Early-stage VC funds lead the charge in stockpiling $3B dry powder
Despite the slowdown in the overall funding momentum into startups in India, venture capital firms are continuing to raise significant funds this year. The total VC dry powder gathered so far in 2023 stands at a massive $3 billion.
Even as startups struggle to raise capital, venture capital (VC) firms, especially those that back early-stage startups, are not only sitting on a huge pile of cash but are also optimistic about a return of funding activity in India.
So far in 2023, VC firms have cumulatively raised around $3 billion, according to YourStory data. 3one4 Capital, Iron Pillar, and Chiratae Ventures—all of which back early-stage startups—are key contributors to this stockpile.
3one4 Capital, for example, has raised $200 million, followed by Arkam Ventures, which recently launched its second fund of $180 million. Many VC firms are on the second fund in 2023.
A few noteworthy exceptions to this trend are late-stage VC/PE firms such as Multiples Alternate Asset Management, which announced its first close of $640 million fund in May, and Epiq Capital, which closed its second fund at $225 million late last month.
In 2022, VC firms such as Sequoia Capital India (now Peak XV Ventures), WestBridge Capital, Accel, Elevation Capital, and Matrix Partners secured around $7 billion in new fund raises.
The total cash pile available for the Indian startup ecosystem is a staggering $10 billion, the largest so far.
“There is always a lag between funds raised and its deployment. This is one of the highest amounts of dry powder that is available with the VCs,” Siddarth Pai, Founding Partner, 3one4 Capital, tells YourStory.
However, the stark difference between the fundraising in 2022 and this year is the near absence of large amounts of capital raised by VC firms. Last year, firms such as Peak XV Partners, Accel, Elevation Capital, Matrix Partners announced fundraises north of $450 million. The highest was $2 billion by Peak XV in June followed by $1.5 billion that WestBridge Capital raised in July 2022.
The optimism of early-stage VC firms is in line with the current funding environment. Early-stage deals accounted for 57% of the total funding in H1 CY23 (in volume terms), according to PwC’s recent report on funding trends in India.
The average ticket size per deal was $4 million. In value terms, early-stage deals contributed to about 16% of the total funding in the first half of 2023, the report noted.
The bull run in the Indian stock markets is also drawing investor interest. India’s startup ecosystem, in particular, is under the limelight as it is considered the next big growth driver for the economy amid the current global challenges.
To be sure, the funding winter hasn’t abated. If anything, 2023 continues to see a slowdown in Indian startup investment.
Total funding in the first half of 2023 stood at $5.5 billion, a 72% drop when compared to the similar period of 2022.
Even the number of funding rounds decreased by 66% in the first half of 2023 as compared with a similar period in 2022, Tracxn noted in its recent report.

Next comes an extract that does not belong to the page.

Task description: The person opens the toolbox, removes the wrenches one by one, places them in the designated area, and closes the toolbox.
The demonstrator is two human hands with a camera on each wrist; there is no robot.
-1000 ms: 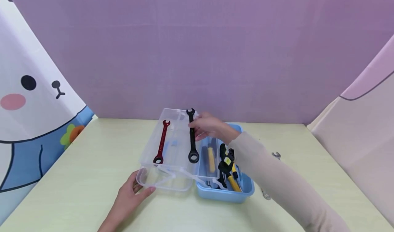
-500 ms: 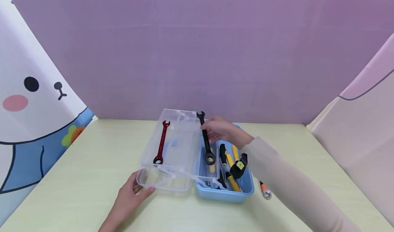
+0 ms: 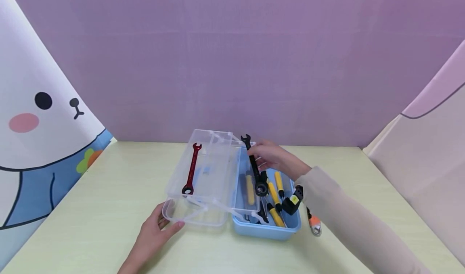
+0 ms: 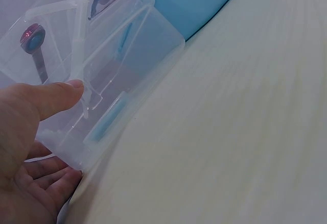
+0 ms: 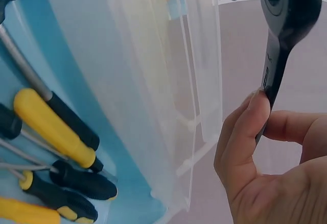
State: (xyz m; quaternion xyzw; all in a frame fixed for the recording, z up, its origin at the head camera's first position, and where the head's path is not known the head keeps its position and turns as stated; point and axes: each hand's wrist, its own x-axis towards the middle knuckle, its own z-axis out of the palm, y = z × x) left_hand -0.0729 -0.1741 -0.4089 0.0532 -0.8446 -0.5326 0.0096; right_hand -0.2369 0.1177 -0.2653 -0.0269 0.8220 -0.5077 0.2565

However, despite the challenges, India ranks third among the top three funded geographies globally after the US and the UK, according to market intelligence firm Tracxn.
“India still continues to be one of the fastest-growing economies. India's startup ecosystem ranked third in terms of funding in 2022, and it moved up to second in Q1 2023, and there is a tremendous amount of growth potential,” Neha Singh, Co-founder of Tracxn, said.
The Indian startup ecosystem has got a reality check, industry watchers say. According to Pai, there is a crisis of confidence in the market for two reasons: first, the stress in the asset portfolio of VC firms, and second, investors aren’t sure whether the investment cycle has reached the bottom of the market.
While the funding crunch has put the growth of several startups on hold, it has also pushed companies to build sustainable businesses rather than chasing the model of growth at all costs.
Startups are now talking about being operationally profitable even at the early stages which will probably help them get a higher amount of capital in the later funding rounds.
The year 2023 has so far seen zero startup unicorns or private companies with a valuation of a billion dollars or more. Pai believes that unicorns will soon return to the Indian startup ecosystem. According to him, companies that have the potential to turn into unicorns in the next four to five years have already been funded.
Investors are aware that they can’t wait for long to catch the next big startup. “If the recovery begins and then VC firms start to give out the money, they are late to the party,” Pai says.